[TASK DATA — start]

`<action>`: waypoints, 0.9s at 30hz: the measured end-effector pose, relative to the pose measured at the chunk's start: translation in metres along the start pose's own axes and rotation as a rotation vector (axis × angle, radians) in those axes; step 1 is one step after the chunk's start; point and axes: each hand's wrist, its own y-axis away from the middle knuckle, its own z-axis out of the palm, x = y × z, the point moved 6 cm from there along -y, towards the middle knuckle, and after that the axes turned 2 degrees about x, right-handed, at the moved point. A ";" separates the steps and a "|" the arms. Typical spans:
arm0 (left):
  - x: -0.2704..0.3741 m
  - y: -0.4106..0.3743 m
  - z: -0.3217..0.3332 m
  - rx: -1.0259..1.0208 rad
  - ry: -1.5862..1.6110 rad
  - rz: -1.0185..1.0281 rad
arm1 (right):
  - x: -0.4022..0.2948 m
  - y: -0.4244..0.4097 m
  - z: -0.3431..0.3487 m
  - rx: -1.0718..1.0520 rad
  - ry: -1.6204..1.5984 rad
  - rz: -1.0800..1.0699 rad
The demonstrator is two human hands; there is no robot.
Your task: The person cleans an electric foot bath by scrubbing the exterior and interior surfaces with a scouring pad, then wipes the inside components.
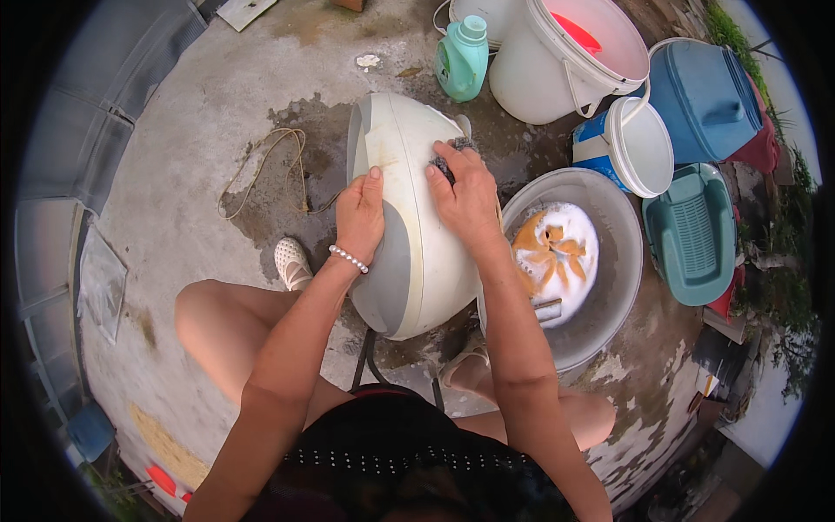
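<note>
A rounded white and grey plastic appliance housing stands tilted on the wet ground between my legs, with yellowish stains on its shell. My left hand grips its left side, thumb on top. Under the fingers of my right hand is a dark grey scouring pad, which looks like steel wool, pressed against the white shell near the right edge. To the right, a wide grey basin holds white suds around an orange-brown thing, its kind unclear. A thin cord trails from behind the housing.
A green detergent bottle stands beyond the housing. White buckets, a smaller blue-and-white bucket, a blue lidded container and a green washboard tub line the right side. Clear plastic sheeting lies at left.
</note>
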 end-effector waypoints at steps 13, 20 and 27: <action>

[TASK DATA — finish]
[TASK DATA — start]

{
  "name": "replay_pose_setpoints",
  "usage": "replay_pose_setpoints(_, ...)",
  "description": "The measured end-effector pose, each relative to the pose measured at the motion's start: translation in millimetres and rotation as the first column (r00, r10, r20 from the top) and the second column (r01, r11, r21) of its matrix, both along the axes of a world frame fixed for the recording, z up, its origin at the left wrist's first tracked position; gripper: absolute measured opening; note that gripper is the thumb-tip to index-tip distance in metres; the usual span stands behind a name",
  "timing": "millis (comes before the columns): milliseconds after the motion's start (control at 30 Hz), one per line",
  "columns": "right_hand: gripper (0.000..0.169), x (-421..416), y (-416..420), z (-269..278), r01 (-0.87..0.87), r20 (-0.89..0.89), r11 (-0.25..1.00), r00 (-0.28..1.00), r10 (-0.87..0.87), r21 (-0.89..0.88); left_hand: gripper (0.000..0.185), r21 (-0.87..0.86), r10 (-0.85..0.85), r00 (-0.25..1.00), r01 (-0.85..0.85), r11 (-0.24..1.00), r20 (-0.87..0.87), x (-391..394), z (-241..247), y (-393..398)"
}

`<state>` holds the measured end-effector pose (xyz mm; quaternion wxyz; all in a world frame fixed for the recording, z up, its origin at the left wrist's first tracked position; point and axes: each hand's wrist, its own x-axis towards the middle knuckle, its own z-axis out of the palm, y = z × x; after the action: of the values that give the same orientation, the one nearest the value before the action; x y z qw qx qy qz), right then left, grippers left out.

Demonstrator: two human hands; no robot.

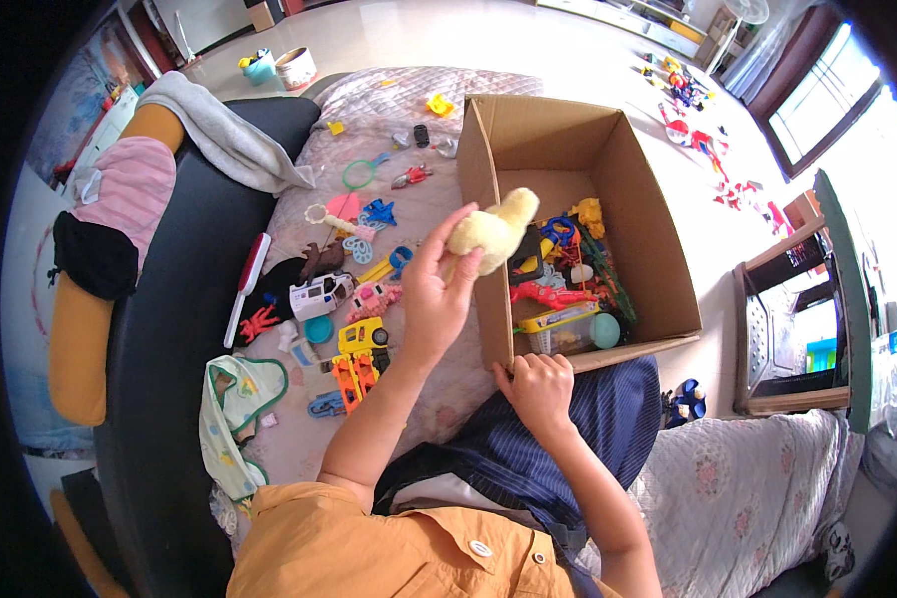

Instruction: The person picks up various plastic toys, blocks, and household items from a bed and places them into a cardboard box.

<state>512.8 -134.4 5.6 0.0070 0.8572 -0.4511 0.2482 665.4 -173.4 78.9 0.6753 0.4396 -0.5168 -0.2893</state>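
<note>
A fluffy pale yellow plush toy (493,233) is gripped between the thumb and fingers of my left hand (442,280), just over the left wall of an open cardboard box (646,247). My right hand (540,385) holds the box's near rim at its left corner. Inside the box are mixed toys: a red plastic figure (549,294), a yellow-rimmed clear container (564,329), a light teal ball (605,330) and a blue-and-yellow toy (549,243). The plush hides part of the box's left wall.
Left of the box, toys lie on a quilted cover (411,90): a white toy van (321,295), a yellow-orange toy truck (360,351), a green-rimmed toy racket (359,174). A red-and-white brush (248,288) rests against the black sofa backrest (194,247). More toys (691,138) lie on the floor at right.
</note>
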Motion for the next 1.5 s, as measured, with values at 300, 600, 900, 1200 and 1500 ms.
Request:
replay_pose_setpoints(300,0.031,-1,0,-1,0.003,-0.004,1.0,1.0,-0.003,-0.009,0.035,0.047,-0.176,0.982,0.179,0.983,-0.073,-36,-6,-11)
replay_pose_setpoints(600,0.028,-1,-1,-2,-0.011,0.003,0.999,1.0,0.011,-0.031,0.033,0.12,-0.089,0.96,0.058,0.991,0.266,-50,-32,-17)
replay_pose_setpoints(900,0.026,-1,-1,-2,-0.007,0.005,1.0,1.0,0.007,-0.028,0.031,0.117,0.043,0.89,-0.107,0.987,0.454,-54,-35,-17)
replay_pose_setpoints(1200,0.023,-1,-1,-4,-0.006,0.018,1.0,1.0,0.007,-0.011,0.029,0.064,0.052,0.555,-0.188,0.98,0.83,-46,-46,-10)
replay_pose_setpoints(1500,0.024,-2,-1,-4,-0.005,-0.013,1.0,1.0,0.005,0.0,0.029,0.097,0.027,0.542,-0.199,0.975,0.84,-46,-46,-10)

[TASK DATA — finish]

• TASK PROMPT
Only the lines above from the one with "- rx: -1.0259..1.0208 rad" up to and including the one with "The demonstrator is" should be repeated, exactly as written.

• EXPECTED ANSWER
  - rx: -1.0259..1.0208 rad
  - ry: -1.5862..1.6110 rad
  - rz: -1.0185..1.0281 rad
arm1 (right):
  - x: -0.4022..0.2948 m
  - y: -0.4244..0.4097 m
  - z: -0.3431..0.3487 m
  - rx: -1.0718..1.0520 rad
  - ry: -1.6204..1.5984 rad
  - rz: -1.0800..1.0699 rad
The demonstrator is two human hands; there is no robot.

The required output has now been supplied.